While fewer customers came to stores, customers spent more for what they did buy, which helped keep revenues flat from year-ago levels, at $9.4 billion, the company said after the market closed on Tuesday.

“The company’s net income fell nearly 23%, to $780 million from $1 billion a year earlier. Starbucks attributed that dip partly to investments it made in wages and benefits for store employees, as well as to its termination of the practice of charging more for nondairy products, such as oat and soy milks, in its beverages,” wrote the Times.

“Despite near-term challenges, we have significant strengths and a clear plan,” CEO Brian Niccol said on an earnings call. “We’re on track to turn the business around. We’re where we want to be one quarter in, but much of our work is just beginning.”

According to the Times, Niccol surprised many analysts by saying he had a plan to double the number of stores in the United States but provided no timeline for that expansion. “Places like Texas, the Southeast. As we continue to open stores in those areas, they are opening with great economics,” Niccol said.

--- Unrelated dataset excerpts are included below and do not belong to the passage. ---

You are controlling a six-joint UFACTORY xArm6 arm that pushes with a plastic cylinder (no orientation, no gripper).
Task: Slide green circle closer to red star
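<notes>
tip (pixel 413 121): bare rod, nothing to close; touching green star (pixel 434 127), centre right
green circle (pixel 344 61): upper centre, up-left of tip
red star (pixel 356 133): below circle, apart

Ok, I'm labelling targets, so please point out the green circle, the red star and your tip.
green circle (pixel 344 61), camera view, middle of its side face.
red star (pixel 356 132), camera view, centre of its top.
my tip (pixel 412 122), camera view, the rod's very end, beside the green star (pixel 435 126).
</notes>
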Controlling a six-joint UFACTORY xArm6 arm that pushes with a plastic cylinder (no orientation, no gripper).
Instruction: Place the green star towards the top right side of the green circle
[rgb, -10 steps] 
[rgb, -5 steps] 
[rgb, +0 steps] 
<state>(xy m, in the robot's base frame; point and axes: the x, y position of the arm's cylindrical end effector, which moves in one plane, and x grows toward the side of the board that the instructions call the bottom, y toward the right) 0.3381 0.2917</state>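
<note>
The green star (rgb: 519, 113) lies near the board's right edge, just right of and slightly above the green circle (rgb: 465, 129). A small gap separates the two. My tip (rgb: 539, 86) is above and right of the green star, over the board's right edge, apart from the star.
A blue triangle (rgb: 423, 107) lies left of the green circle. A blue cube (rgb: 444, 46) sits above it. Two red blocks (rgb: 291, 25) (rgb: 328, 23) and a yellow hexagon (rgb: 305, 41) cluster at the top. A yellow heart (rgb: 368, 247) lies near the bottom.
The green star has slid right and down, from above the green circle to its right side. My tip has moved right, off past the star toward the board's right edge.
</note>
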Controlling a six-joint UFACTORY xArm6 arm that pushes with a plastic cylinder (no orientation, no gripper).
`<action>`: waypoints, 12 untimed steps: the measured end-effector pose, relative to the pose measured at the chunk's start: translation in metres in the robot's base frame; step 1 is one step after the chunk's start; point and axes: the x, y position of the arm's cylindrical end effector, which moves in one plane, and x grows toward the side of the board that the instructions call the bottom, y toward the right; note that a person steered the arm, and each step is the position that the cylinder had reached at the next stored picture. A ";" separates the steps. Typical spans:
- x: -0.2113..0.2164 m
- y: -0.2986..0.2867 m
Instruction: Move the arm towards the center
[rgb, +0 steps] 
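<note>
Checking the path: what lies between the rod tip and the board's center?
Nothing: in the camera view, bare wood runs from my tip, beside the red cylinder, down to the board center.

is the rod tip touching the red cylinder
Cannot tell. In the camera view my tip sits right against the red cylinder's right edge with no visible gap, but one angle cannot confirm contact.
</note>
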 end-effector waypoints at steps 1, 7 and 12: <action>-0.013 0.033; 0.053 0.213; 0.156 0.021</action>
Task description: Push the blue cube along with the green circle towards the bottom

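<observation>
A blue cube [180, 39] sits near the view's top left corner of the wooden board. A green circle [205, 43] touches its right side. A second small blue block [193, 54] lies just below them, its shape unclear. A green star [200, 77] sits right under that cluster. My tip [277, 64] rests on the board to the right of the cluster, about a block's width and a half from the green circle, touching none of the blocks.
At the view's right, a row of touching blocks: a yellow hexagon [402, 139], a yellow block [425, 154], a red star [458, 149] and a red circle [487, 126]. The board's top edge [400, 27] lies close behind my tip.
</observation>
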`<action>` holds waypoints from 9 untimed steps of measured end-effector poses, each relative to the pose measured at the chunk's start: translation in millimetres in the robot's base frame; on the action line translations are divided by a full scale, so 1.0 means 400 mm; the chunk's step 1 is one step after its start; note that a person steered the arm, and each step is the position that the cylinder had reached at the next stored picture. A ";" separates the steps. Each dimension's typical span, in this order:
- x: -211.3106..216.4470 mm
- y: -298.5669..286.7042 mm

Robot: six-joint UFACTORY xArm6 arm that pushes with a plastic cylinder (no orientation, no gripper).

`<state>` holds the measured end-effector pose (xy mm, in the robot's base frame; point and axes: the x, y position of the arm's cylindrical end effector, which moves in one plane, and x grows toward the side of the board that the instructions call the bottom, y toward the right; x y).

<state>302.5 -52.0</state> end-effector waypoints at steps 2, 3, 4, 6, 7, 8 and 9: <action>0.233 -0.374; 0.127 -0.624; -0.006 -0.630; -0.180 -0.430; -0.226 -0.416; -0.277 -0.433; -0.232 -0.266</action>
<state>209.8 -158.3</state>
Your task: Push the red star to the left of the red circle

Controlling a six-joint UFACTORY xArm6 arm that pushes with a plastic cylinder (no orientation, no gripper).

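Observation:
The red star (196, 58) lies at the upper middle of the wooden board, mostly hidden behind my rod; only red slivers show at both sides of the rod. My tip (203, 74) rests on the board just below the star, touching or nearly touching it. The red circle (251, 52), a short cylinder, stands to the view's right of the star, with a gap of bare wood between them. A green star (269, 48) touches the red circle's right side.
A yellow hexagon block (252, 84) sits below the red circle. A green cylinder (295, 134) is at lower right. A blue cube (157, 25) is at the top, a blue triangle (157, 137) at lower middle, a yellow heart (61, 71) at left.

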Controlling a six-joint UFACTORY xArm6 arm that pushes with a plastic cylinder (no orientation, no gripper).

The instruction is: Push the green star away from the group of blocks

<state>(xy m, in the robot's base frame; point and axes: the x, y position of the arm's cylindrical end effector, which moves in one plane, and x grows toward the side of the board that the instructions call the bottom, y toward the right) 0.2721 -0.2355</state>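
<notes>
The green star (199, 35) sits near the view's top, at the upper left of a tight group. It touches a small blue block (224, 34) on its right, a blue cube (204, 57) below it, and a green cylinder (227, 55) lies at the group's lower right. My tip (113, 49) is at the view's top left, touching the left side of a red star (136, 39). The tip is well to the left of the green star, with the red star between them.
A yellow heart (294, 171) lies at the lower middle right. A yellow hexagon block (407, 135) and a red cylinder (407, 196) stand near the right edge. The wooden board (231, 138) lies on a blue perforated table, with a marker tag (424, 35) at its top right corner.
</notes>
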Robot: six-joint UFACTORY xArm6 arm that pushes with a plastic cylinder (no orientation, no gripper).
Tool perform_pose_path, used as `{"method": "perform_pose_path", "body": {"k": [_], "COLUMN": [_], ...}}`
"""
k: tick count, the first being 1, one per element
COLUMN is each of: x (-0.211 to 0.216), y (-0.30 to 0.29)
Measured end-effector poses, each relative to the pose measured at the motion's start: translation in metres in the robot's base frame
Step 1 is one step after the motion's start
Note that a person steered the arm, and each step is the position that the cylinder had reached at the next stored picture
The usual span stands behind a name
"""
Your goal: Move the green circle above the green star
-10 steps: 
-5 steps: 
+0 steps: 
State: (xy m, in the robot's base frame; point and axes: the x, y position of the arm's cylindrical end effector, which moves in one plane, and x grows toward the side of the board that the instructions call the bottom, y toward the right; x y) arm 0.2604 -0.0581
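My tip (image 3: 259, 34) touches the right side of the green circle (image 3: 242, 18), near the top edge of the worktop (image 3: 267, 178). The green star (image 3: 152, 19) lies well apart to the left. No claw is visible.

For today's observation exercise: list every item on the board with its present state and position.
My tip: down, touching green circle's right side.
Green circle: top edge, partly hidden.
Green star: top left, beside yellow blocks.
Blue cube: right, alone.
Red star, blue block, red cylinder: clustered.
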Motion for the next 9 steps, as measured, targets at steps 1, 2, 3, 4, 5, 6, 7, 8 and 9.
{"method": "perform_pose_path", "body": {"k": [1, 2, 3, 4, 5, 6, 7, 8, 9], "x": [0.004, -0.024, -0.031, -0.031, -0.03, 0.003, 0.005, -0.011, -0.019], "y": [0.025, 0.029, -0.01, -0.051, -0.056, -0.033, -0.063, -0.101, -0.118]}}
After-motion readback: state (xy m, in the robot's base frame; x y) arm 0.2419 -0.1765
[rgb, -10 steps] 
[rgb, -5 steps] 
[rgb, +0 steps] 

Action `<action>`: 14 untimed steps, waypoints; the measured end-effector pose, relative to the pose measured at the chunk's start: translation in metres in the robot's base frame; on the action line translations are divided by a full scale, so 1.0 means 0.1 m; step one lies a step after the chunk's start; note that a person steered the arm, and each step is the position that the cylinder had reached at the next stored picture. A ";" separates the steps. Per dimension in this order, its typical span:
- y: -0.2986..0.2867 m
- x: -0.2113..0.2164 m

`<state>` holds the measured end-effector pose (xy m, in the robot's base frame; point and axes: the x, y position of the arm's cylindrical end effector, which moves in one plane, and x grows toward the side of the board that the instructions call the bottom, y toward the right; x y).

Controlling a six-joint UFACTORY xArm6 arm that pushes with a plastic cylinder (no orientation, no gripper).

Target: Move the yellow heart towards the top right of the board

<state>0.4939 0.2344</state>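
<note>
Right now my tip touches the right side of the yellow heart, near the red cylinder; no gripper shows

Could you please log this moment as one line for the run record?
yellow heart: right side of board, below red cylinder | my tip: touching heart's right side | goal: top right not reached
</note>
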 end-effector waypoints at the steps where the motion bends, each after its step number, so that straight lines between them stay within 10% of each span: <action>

This comes after Niccol has “pledged to bring back a more personal coffeehouse atmosphere with comfortable seating and the cafe experience for which Starbucks was originally known. Changes also include allowing baristas to quickly serve brewed coffee to customers at the register and bringing back the condiment station, allowing customers to add their own milk and sweeteners.

Earlier this month, Starbucks rolled out a new code of conduct at its cafes across North America, aiming to improve guests’ and staff’s safety and experience. Included in the shift is a reversal of a nearly seven-year policy of allowing the general public to linger in the store or use the bathroom, regardless of whether they buy anything.